Anyone have a good explanation on the intuition of non-interactive zero-knowledge proofs? For example, I thought the "paint-mixing" analogy for Diffie-Hellman key exchange (https://en.wikipedia.org/wiki/Diffie–Hellman_key_exchange#Ge...) really helped me handwave the math into "mixing easy, unmixing hard".
An intuitive explanation is that of proving you can find Waldo in a picture without revealing his exact location. Digital wallets can be interpreted as fancy signature schemes that operate on third-party issued commitments C instead of public keys that directly link users to their identities.
A simple signature scheme is based on proof of knowledge PoK{x : pk = g^x}, which is transformed into a noninteractive variant via the Fiat-Shamir transformation, where the message is appended to the hash. Range proofs work similarly, with the simplest form being for a single bit: PoK{(b,r) : C = g^b * h^r & b(b−1)=0}. This proves that commitment C contains a bit b in {0,1} without revealing which value it is.
Arbitrary ranges can then be constructed using the homomorphic properties of commitments. For an n-bit range, this requires n individual bit proofs. Bulletproofs optimize this to O(log n) proof size, enabling practical applications.
The commitment C can be issued by a trusted third party that signs it, and the user can then prove certain properties to a service provider, such as age ranges or location zones (constructed from latitude and longitude bounds).

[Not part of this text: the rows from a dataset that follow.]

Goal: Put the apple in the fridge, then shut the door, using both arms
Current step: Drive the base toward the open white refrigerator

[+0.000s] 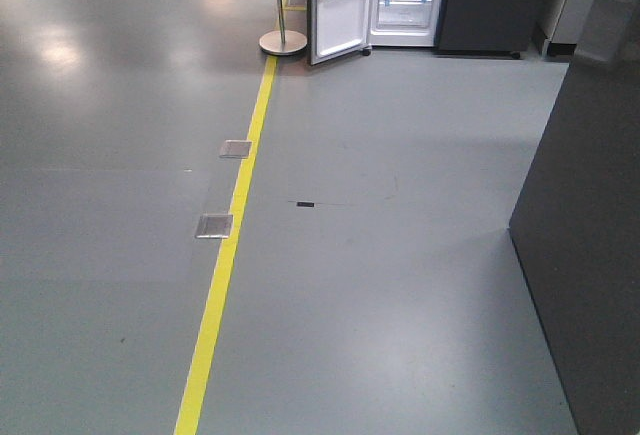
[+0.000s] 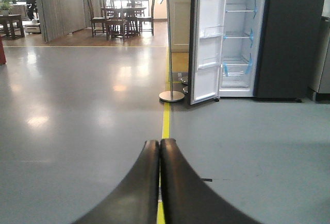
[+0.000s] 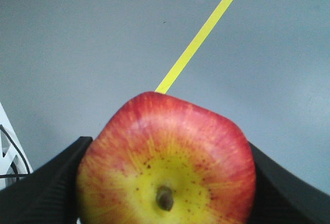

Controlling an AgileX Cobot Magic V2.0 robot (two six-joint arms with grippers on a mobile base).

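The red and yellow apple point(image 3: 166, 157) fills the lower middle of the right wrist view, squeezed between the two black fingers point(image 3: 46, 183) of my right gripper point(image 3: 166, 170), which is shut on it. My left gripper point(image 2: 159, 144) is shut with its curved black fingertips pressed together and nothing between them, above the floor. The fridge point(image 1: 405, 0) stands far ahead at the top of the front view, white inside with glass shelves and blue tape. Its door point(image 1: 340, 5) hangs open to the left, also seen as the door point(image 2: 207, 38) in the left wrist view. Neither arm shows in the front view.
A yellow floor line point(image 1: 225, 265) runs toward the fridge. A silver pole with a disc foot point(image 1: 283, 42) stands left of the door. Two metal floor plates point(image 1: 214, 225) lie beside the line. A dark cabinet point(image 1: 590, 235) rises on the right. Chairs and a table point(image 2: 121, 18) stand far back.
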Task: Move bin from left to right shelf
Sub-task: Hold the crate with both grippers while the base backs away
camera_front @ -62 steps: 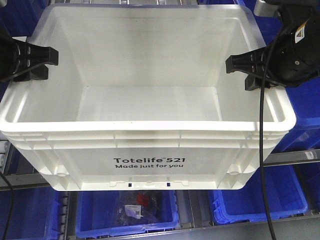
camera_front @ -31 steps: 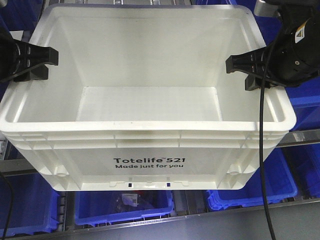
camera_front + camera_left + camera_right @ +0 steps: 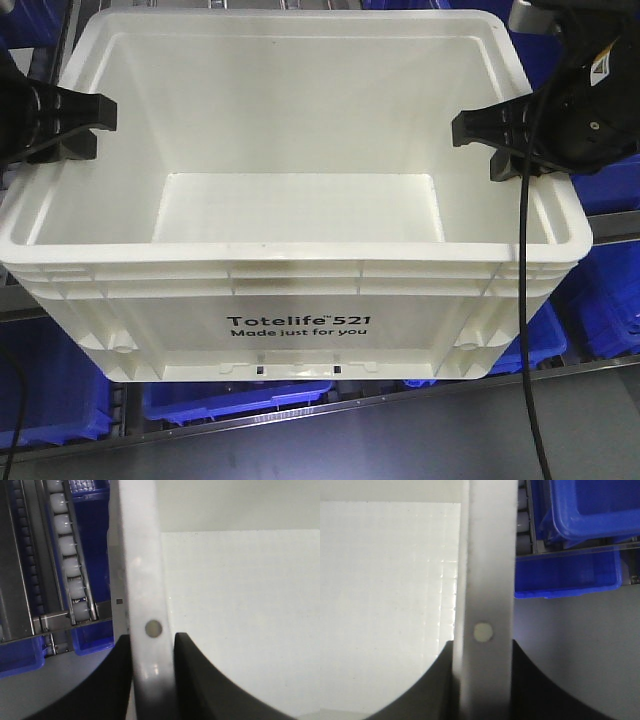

A key challenge is that reusing the same commitment C creates a tracking identifier, potentially compromising user privacy.
for explanation i've seen for the where's waldo analogy: imagine the single page of the where's waldo puzzle, and another giant piece of paper with the shape of waldo cut out of it.
by providing a picture of waldo in the cut-out, you can prove you know where he is without providing the location. a zero knowledge proof.
I think the Where's Waldo example, while not technically zero knowledge, gives a pretty good intuition of the idea behind it.
It certainly gives a "layperson" example of being able to prove you know something without revealing it, which isn't the whole definition of ZK but is the idea driving it.
Imagine it isn't Waldo, but an unknown figure and you are only given the silhouette to find. If you can draw what's within the silhouette or something, you've proven you've located it to high certainty without saying where.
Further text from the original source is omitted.